EXERCISE REQUIREMENTS
Pictures aside, please retype the whole listing word for word.
------ SOURCE DATA
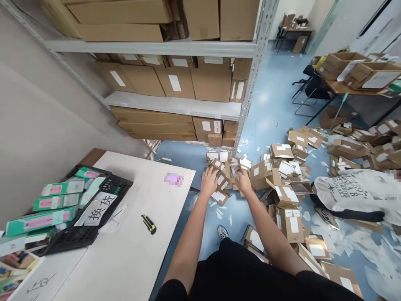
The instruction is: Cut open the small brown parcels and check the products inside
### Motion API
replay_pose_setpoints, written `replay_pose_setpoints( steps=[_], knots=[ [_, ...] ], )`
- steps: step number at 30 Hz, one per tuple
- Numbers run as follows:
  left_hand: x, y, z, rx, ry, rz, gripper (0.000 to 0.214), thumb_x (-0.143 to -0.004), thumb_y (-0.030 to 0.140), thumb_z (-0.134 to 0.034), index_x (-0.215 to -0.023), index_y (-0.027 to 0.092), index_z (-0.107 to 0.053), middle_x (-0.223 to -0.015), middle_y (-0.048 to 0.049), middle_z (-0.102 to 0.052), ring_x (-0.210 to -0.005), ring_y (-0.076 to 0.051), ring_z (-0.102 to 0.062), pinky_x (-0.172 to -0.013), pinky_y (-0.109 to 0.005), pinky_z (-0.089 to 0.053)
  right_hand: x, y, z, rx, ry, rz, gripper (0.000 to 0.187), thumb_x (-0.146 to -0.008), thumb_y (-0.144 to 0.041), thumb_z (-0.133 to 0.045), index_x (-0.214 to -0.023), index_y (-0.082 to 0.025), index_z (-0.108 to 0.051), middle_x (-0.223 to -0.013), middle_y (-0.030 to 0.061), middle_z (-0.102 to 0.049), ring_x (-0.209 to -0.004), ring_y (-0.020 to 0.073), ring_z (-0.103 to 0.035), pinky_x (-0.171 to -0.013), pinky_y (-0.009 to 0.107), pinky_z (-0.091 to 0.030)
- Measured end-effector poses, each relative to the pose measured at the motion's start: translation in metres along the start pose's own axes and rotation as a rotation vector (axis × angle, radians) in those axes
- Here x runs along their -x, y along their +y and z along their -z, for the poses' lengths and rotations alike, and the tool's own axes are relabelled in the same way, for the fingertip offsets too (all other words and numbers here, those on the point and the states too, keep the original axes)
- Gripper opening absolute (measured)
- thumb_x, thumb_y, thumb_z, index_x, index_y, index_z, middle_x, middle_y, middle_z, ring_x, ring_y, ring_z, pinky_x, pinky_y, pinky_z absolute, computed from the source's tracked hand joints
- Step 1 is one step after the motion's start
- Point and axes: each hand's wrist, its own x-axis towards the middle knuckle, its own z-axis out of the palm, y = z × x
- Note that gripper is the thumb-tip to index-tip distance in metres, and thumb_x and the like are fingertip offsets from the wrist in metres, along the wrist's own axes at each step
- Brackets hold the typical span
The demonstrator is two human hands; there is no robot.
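My left hand [209, 182] reaches forward and down over small cardboard boxes with white labels, its fingers spread. Opposite it, my right hand [243, 182] is also extended, fingers apart, beside an opened carton [232, 168] lying between the two hands. Whether either hand touches the cardboard I cannot tell. A labelled small box [220, 197] lies just below my left hand. To the right of my right hand stands a larger brown box [260, 174] with a flap folded out.
A white table [134, 251] at left bears a yellow-black utility knife [148, 224] and a black crate [105, 209] near green-and-pink packages. Shelving [175, 108] with cartons stands ahead. Empty boxes and paper scraps litter the floor; a person in a white top [354, 192] is at right.
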Motion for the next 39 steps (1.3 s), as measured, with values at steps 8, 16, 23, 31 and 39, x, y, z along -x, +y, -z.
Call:
replay_pose_setpoints(
  steps=[8,16,23,31,39],
  knots=[
    [0.056,-0.051,0.041,0.004,0.069,0.114,0.054,-0.092,0.012,-0.058,-0.144,0.025,-0.059,-0.162,-0.0112,-0.045,-0.15,-0.029,-0.043,-0.124,-0.051,-0.039,0.002,-0.107,-0.042,-0.23,-0.02,0.397,0.04,-0.094,-0.02,-0.051,-0.13,-0.019,-0.071,-0.149,0.0169,-0.055,-0.141,0.0325,-0.049,-0.119,0.054,-0.041],
    [0.174,-0.089,0.12,-0.079,0.371,0.356,0.057,-0.092,0.012,-0.059,-0.147,0.028,-0.055,-0.165,-0.0099,-0.042,-0.152,-0.031,-0.038,-0.123,-0.055,-0.04,0.027,-0.251,-0.083,-0.315,-0.155,0.739,0.044,-0.098,-0.022,-0.047,-0.138,-0.02,-0.066,-0.151,0.0152,-0.053,-0.142,0.0314,-0.046,-0.121,0.054,-0.039],
    [0.328,-0.103,0.175,-0.16,0.61,0.565,0.056,-0.093,0.012,-0.057,-0.147,0.028,-0.055,-0.166,-0.0097,-0.04,-0.157,-0.035,-0.03,-0.122,-0.058,-0.038,0.133,-0.374,-0.123,-0.389,-0.331,1.008,0.054,-0.098,-0.024,-0.05,-0.151,-0.024,-0.055,-0.163,0.0125,-0.042,-0.154,0.0332,-0.03,-0.125,0.06,-0.031],
    [0.543,-0.076,0.235,-0.299,0.939,0.826,0.051,-0.096,0.014,-0.056,-0.146,0.024,-0.056,-0.162,-0.0134,-0.045,-0.155,-0.035,-0.034,-0.123,-0.057,-0.038,0.314,-0.499,-0.162,-0.465,-0.541,1.327,0.056,-0.097,-0.024,-0.052,-0.153,-0.024,-0.052,-0.164,0.0132,-0.041,-0.154,0.0335,-0.033,-0.124,0.062,-0.034],
    [0.727,0.143,0.292,-0.772,1.574,0.922,0.044,-0.092,0.02,-0.071,-0.134,0.03,-0.059,-0.106,-0.0036,-0.072,-0.094,-0.019,-0.072,-0.087,-0.037,-0.063,0.527,-0.578,-0.181,-0.579,-0.767,1.624,0.054,-0.098,-0.027,-0.051,-0.152,-0.024,-0.052,-0.163,0.0133,-0.042,-0.153,0.0333,-0.035,-0.123,0.062,-0.036]
  ],
)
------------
OUTPUT FOR THIS TASK
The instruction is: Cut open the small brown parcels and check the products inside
### Motion API
replay_pose_setpoints, written `replay_pose_setpoints( steps=[_], knots=[ [_, ...] ], )`
- steps: step number at 30 Hz, one per tuple
- Numbers run as follows:
  left_hand: x, y, z, rx, ry, rz, gripper (0.000 to 0.214), thumb_x (-0.143 to -0.004), thumb_y (-0.030 to 0.140), thumb_z (-0.134 to 0.034), index_x (-0.215 to -0.023), index_y (-0.027 to 0.092), index_z (-0.107 to 0.053), middle_x (-0.223 to -0.015), middle_y (-0.048 to 0.049), middle_z (-0.102 to 0.052), ring_x (-0.210 to -0.005), ring_y (-0.076 to 0.051), ring_z (-0.102 to 0.062), pinky_x (-0.172 to -0.013), pinky_y (-0.109 to 0.005), pinky_z (-0.089 to 0.053)
  right_hand: x, y, z, rx, ry, rz, gripper (0.000 to 0.187), thumb_x (-0.146 to -0.008), thumb_y (-0.144 to 0.041), thumb_z (-0.133 to 0.045), index_x (-0.214 to -0.023), index_y (-0.082 to 0.025), index_z (-0.108 to 0.051), middle_x (-0.223 to -0.013), middle_y (-0.030 to 0.061), middle_z (-0.102 to 0.049), ring_x (-0.209 to -0.004), ring_y (-0.020 to 0.073), ring_z (-0.103 to 0.035), pinky_x (-0.171 to -0.013), pinky_y (-0.009 to 0.107), pinky_z (-0.091 to 0.030)
- Measured end-effector poses, each relative to the pose measured at the motion's start: translation in metres along the start pose's own axes and rotation as a rotation vector (axis × angle, radians) in those axes
- Here x runs along their -x, y along their +y and z along their -z, for the poses' lengths and rotations alike, and the tool's own axes are relabelled in the same way, for the fingertip offsets too (all other words and numbers here, those on the point and the states too, keep the original axes)
- Gripper opening absolute (measured)
- thumb_x, thumb_y, thumb_z, index_x, index_y, index_z, middle_x, middle_y, middle_z, ring_x, ring_y, ring_z, pinky_x, pinky_y, pinky_z absolute, computed from the source's tracked hand joints
- Step 1 is one step after the motion's start
- Point and axes: each hand's wrist, its own x-axis towards the middle knuckle, its own z-axis out of the palm, y = z × x
- Note that gripper is the thumb-tip to index-tip distance in metres, and thumb_x and the like are fingertip offsets from the wrist in metres, along the wrist's own axes at each step
- Brackets hold the typical span
The demonstrator is two human hands; there is no robot.
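My left hand [209, 182] reaches forward and down over small cardboard boxes with white labels, its fingers spread. Opposite it, my right hand [243, 182] is also extended, fingers apart, beside an opened carton [232, 168] lying between the two hands. Whether either hand touches the cardboard I cannot tell. A labelled small box [220, 197] lies just below my left hand. To the right of my right hand stands a larger brown box [260, 174] with a flap folded out.
A white table [134, 251] at left bears a yellow-black utility knife [148, 224] and a black crate [105, 209] near green-and-pink packages. Shelving [175, 108] with cartons stands ahead. Empty boxes and paper scraps litter the floor; a person in a white top [354, 192] is at right.
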Motion for the next 39 steps (1.3 s), as measured, with values at steps 8, 16, 23, 31 and 39, x, y, z along -x, +y, -z.
Call:
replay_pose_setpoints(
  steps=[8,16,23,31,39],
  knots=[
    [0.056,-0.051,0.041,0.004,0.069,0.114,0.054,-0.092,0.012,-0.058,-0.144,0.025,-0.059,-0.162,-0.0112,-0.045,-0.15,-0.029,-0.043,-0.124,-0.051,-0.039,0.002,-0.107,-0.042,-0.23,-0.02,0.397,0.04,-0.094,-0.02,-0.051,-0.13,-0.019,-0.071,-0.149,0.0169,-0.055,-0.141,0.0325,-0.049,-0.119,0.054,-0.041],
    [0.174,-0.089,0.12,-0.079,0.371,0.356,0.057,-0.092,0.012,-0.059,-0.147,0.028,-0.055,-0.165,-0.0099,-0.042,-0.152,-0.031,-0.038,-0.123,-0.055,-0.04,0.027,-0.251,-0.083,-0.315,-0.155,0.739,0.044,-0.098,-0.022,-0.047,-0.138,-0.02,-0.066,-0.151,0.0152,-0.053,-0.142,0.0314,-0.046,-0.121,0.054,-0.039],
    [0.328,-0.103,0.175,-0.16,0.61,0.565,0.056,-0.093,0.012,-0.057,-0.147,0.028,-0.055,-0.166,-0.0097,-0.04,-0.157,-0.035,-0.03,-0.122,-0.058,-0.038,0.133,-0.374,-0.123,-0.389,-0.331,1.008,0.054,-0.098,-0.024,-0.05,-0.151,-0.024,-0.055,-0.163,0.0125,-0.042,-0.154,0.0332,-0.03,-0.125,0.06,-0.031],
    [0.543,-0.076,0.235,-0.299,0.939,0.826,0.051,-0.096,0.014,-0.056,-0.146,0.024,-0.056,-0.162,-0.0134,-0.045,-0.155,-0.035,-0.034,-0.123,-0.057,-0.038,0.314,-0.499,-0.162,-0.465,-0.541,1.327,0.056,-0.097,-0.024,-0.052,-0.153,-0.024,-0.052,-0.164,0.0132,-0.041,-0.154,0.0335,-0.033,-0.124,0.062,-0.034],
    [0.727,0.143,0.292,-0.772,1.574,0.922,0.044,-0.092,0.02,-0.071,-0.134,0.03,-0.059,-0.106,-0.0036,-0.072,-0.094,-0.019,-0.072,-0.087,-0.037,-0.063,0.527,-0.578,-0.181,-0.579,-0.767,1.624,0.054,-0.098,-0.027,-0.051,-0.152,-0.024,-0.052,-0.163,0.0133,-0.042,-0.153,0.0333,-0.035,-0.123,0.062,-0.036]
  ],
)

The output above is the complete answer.